Woodward University Map



The given maps illustrates how campus of Woodwards University changed from 1985 to today.

Over the time period, the settlement underwent considerable changes.Main road was removed completely, whereas new facilities were added and constructed.

Car park to the south of the library was demolished and replaced with shuttle bus terminal.Road that connected to utilities such as admin building, biology and chemistry blocks was knocked down and more branched footpaths were developed.Apart from a road in 1985, there was not any footpaths that establish a conection among buildings but as of today foothpath are available and connects buildings inside the campus.Also, a new IT center were introduced inside the LÄ°brary Building and border of Library building was expanded.

Additionally, life science departments and car park to the east of library totally were demolished, instead lecture theatre and science laboratories were built.Finally, Admin build where located to the southeast of library in 1985 was relocated to the south of lecture theater today.
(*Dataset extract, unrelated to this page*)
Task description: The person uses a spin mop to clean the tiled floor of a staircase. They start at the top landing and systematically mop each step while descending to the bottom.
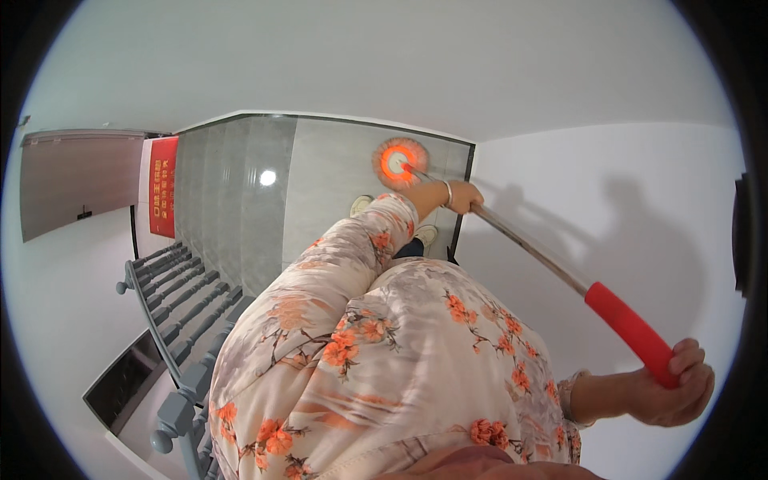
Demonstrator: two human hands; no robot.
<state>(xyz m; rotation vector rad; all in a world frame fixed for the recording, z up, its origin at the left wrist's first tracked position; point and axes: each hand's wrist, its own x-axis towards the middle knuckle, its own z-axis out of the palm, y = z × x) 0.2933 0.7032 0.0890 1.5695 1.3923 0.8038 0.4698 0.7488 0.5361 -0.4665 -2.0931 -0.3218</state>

Please rate my writing and any positive and negative feedbacks are appreciated.Thank you!



Maria - / 1,098 389  
Apr 17, 2019   #2
I would omit lines that you do not necessarily need. Let's take your first sentence as an example. In here, you could simply remove the to today at the end of your essay. What you could also do is revise and change your phrasing to create a formal tone in your essay.

For instance, I would revise this line also as:
The given map provides a comparative overview of Woodwards University's campus between 1985 and today.

Notice how instead of mentioning that the map illustrates a change, I had simply mentioned that the map is a comparative one. This can already elucidate that it projects two images that should be taken side-by-side.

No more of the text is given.